PROVIDED MATERIAL START
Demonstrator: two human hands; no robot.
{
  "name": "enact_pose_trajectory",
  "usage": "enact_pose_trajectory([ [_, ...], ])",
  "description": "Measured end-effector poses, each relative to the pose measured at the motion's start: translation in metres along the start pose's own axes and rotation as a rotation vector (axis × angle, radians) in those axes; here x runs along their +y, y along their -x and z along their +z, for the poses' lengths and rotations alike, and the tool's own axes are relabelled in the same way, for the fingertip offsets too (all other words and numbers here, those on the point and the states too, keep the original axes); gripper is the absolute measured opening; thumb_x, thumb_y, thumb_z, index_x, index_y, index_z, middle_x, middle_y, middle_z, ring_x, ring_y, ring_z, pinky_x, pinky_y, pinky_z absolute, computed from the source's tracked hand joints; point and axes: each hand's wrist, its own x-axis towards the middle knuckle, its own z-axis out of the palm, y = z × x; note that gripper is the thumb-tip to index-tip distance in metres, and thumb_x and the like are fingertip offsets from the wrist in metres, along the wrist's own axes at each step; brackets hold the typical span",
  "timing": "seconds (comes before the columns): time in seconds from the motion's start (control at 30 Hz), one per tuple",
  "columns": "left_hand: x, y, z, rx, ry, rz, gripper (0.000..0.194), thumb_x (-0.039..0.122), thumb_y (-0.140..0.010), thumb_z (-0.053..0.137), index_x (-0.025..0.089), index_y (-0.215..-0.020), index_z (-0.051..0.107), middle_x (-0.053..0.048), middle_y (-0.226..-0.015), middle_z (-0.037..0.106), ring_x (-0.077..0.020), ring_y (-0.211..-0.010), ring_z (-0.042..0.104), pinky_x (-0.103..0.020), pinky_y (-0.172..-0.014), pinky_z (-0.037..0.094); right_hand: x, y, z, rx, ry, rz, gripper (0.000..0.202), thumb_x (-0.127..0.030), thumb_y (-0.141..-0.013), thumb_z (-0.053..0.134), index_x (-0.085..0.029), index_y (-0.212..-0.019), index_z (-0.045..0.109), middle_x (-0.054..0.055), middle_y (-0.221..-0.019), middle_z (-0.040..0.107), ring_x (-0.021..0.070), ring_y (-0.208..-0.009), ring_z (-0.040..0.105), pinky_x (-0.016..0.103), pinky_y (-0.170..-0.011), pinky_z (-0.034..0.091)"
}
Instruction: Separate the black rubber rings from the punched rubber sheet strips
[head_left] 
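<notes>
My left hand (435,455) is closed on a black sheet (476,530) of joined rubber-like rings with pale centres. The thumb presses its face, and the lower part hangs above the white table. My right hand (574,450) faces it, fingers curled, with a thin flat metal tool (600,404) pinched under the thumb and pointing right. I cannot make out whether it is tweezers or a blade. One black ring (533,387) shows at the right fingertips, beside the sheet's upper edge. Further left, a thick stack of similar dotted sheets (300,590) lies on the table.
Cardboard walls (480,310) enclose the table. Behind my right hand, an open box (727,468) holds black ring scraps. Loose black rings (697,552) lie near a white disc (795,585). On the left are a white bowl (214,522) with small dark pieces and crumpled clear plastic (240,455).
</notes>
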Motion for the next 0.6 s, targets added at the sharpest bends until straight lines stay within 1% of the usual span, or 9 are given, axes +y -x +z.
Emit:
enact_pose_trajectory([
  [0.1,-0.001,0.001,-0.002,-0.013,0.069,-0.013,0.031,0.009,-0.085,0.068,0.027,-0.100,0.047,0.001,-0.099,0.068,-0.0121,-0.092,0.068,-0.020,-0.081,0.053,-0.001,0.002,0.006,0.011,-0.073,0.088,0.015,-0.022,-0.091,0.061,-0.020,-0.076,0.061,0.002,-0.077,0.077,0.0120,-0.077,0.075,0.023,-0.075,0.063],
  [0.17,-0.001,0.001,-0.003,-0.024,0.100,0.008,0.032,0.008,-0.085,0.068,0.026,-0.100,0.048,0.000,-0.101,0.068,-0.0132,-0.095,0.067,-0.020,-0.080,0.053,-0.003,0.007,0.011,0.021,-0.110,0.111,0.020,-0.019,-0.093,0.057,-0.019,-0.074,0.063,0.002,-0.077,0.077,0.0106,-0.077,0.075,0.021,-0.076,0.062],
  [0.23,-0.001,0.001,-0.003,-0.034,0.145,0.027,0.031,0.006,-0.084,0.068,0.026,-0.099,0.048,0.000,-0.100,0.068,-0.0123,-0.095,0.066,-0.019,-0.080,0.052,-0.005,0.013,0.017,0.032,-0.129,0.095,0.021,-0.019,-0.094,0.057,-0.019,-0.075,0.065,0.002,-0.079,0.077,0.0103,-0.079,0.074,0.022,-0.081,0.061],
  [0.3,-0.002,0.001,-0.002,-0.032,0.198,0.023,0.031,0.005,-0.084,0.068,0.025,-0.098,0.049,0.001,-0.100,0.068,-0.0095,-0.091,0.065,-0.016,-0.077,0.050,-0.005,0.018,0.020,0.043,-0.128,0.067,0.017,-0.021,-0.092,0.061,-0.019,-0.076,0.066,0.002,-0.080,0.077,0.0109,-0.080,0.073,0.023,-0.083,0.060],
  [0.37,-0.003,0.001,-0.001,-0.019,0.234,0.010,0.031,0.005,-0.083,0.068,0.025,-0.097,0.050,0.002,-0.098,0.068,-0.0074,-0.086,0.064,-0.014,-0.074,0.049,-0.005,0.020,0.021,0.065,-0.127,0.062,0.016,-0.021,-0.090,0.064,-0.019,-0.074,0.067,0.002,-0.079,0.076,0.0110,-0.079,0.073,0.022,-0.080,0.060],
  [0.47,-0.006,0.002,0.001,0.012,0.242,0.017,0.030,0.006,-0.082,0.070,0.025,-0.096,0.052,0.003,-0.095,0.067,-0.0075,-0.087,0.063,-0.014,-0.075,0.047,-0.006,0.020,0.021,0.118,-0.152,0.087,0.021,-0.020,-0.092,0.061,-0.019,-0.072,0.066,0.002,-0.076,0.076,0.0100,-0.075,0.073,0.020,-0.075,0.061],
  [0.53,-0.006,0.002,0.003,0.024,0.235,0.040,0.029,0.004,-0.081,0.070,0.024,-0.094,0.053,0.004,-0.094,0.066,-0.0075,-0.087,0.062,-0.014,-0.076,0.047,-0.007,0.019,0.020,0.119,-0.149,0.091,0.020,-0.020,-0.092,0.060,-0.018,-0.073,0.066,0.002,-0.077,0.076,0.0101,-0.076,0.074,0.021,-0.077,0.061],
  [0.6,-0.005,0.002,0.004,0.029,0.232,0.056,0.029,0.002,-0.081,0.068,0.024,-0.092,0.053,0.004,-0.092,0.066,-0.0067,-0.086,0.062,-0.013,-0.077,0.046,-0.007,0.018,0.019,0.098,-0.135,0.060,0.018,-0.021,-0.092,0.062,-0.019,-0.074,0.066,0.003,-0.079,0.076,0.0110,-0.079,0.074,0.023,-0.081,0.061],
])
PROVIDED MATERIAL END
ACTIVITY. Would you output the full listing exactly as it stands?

OUTPUT.
Demonstrator: two human hands; no robot.
{
  "name": "enact_pose_trajectory",
  "usage": "enact_pose_trajectory([ [_, ...], ])",
  "description": "Measured end-effector poses, each relative to the pose measured at the motion's start: translation in metres along the start pose's own axes and rotation as a rotation vector (axis × angle, radians) in those axes; here x runs along their +y, y along their -x and z along their +z, for the poses' lengths and rotations alike, and the tool's own axes are relabelled in the same way, for the fingertip offsets too (all other words and numbers here, those on the point and the states too, keep the original axes); gripper is the absolute measured opening; thumb_x, thumb_y, thumb_z, index_x, index_y, index_z, middle_x, middle_y, middle_z, ring_x, ring_y, ring_z, pinky_x, pinky_y, pinky_z absolute, computed from the source's tracked hand joints; point and axes: each hand's wrist, its own x-axis towards the middle knuckle, its own z-axis out of the palm, y = z × x; note that gripper is the thumb-tip to index-tip distance in metres, and thumb_x and the like are fingertip offsets from the wrist in metres, along the wrist's own axes at each step; brackets hold the typical span",
  "timing": "seconds (comes before the columns): time in seconds from the motion's start (control at 30 Hz), one per tuple",
  "columns": "left_hand: x, y, z, rx, ry, rz, gripper (0.000..0.194), thumb_x (-0.039..0.122), thumb_y (-0.140..0.010), thumb_z (-0.053..0.137), index_x (-0.025..0.089), index_y (-0.215..-0.020), index_z (-0.051..0.107), middle_x (-0.053..0.048), middle_y (-0.226..-0.015), middle_z (-0.037..0.106), ring_x (-0.077..0.020), ring_y (-0.211..-0.010), ring_z (-0.042..0.104), pinky_x (-0.103..0.020), pinky_y (-0.172..-0.014), pinky_z (-0.037..0.094); right_hand: x, y, z, rx, ry, rz, gripper (0.000..0.202), thumb_x (-0.127..0.030), thumb_y (-0.141..-0.013), thumb_z (-0.053..0.134), index_x (-0.085..0.029), index_y (-0.212..-0.019), index_z (-0.045..0.109), middle_x (-0.054..0.055), middle_y (-0.221..-0.019), middle_z (-0.040..0.107), ring_x (-0.021..0.070), ring_y (-0.208..-0.009), ring_z (-0.040..0.105), pinky_x (-0.016..0.103), pinky_y (-0.170..-0.011), pinky_z (-0.034..0.091)"
}
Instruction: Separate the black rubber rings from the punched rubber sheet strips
[head_left] 
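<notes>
My left hand (435,455) is closed on a black sheet (476,530) of joined rubber-like rings with pale centres. The thumb presses its face, and the lower part hangs above the white table. My right hand (574,450) faces it, fingers curled, with a thin flat metal tool (600,404) pinched under the thumb and pointing right. I cannot make out whether it is tweezers or a blade. One black ring (533,387) shows at the right fingertips, beside the sheet's upper edge. Further left, a thick stack of similar dotted sheets (300,590) lies on the table.
Cardboard walls (480,310) enclose the table. Behind my right hand, an open box (727,468) holds black ring scraps. Loose black rings (697,552) lie near a white disc (795,585). On the left are a white bowl (214,522) with small dark pieces and crumpled clear plastic (240,455).
</notes>
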Motion for the next 0.6 s, targets added at the sharpest bends until straight lines stay within 1% of the usual span, or 9 are given, axes +y -x +z.
Emit:
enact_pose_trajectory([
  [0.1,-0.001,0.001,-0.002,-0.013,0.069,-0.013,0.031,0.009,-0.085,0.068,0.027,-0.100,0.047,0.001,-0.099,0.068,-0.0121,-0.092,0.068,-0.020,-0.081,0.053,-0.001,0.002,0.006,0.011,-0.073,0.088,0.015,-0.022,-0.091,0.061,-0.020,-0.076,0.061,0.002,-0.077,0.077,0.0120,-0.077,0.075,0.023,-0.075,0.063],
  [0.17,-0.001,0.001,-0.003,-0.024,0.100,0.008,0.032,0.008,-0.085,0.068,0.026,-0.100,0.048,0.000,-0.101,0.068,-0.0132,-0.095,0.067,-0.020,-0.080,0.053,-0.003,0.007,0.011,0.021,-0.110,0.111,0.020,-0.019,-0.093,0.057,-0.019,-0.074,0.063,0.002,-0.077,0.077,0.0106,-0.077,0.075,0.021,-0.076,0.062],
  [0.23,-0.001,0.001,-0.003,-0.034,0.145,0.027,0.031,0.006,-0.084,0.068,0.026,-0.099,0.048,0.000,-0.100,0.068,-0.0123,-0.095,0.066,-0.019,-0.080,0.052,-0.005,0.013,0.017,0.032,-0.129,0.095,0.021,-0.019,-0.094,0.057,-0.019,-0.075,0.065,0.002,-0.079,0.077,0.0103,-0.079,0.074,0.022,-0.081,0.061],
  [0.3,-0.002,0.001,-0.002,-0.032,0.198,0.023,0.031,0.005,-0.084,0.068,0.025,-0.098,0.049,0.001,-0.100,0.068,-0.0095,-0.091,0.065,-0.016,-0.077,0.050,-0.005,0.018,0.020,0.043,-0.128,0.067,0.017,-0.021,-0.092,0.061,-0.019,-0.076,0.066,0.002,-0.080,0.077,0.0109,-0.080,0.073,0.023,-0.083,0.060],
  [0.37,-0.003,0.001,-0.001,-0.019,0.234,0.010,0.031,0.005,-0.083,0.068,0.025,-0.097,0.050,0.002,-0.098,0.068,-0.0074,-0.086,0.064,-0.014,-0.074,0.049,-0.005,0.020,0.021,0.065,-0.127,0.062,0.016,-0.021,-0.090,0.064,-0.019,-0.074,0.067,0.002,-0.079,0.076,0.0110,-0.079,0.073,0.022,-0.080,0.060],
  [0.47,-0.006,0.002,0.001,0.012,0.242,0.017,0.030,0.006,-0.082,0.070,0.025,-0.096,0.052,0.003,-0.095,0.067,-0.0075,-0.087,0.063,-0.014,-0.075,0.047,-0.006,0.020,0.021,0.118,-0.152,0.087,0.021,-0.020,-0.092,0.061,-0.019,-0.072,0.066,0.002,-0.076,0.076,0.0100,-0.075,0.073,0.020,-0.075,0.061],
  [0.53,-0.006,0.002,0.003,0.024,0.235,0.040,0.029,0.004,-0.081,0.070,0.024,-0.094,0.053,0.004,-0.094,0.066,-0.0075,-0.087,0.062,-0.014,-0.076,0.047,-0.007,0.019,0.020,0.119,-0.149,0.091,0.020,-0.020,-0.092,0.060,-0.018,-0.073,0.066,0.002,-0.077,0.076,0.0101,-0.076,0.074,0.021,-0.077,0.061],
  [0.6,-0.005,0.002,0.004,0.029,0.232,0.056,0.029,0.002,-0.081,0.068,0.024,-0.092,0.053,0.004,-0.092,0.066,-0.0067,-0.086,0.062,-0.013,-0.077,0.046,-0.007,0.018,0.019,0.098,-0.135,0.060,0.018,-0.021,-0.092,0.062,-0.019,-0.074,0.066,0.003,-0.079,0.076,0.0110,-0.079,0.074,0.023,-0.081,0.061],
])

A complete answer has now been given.